Limitations of the research include reliance upon self-reports
about age and timing of cannabis onsets as well as uncontrolled
confounding between states. In time, the public use dataset sample
sizes also will be addressed when the enclave datasets become
available, and re-opening of the data enclaves will make it possible
to investigate sub-state variations, given that some within-CSWS
jurisdictions do not permit retail cannabis sales.
Notwithstanding these limitations, these analyses demonstrate
the potential for a large shift in long-standing patterns in age of
first use for cannabis in the US. Additionally, the study findings are
of interest because the hypothesis that LMA may be shaping agespecific
drug use incidence has never been tested.
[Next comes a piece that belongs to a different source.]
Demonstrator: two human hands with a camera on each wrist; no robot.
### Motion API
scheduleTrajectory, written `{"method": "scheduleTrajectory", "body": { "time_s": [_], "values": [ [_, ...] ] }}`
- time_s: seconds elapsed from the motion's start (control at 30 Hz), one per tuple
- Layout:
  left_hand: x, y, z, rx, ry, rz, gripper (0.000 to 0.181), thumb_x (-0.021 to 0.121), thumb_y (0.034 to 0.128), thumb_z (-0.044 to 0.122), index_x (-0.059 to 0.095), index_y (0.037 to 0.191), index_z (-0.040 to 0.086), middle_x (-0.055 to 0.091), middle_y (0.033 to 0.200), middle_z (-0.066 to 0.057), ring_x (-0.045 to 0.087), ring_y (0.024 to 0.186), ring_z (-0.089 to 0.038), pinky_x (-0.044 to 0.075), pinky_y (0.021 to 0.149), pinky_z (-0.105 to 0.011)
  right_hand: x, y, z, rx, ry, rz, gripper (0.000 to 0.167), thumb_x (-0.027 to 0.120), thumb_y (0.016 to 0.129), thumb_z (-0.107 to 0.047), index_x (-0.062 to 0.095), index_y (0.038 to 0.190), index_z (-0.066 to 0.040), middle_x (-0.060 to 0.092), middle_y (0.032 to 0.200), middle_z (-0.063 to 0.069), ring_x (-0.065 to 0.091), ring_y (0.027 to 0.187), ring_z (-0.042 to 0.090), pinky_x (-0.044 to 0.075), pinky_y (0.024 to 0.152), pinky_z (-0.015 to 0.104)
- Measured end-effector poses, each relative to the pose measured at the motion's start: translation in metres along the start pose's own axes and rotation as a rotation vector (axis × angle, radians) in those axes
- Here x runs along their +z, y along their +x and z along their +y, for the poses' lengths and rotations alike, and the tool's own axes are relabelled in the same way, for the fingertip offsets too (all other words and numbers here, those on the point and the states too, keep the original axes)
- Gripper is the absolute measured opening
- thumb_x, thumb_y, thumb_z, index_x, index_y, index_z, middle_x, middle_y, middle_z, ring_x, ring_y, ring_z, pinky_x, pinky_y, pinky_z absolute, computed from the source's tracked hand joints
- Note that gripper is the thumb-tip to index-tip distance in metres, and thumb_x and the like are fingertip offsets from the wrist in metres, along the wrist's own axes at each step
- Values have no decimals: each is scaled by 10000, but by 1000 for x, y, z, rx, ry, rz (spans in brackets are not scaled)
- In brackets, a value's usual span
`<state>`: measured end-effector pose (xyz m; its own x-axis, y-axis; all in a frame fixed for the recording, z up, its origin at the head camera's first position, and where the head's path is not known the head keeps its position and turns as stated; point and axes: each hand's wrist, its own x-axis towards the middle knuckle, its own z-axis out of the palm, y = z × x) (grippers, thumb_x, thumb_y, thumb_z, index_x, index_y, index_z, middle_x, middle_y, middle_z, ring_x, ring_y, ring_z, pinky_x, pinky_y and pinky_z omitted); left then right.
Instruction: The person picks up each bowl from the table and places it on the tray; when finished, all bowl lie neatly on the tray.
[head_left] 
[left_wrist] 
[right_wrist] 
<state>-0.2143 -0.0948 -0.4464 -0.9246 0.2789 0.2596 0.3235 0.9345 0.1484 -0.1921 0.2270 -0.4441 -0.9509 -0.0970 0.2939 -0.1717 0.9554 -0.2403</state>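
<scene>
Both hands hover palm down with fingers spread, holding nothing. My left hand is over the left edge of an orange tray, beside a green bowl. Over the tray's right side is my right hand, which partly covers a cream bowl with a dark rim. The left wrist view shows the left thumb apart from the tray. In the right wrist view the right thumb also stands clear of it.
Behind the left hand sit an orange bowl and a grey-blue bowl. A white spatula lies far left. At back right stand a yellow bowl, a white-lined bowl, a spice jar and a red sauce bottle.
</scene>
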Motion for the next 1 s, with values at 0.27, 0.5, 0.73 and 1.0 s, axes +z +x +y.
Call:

However, the lag
time for seeing such policy effects might take 5-10 years if cannabis
follows the experience with alcohol legal minimum age in the US
[13].
If this pattern continues to develop, there are new public
health considerations for this age group as well as the design
and implementation of cannabis prevention campaigns. Targeted
prevention campaigns for alcohol and tobacco use have been one
of the larger successes of public health and prevention, partly due
to age-specific and appropriately timed targeting [14,15]. In a
deviation from the traditional perspective that early adolescence is
the optimal window for prevention, if the hypothesized development
of the PDPD pattern continues, public health campaigns that seek
to reduce cannabis use may be optimized in separate approaches
for the law-ignoring teens who first use cannabis illegally vs.
the 21-year-olds who wait until cannabis use is legal for them.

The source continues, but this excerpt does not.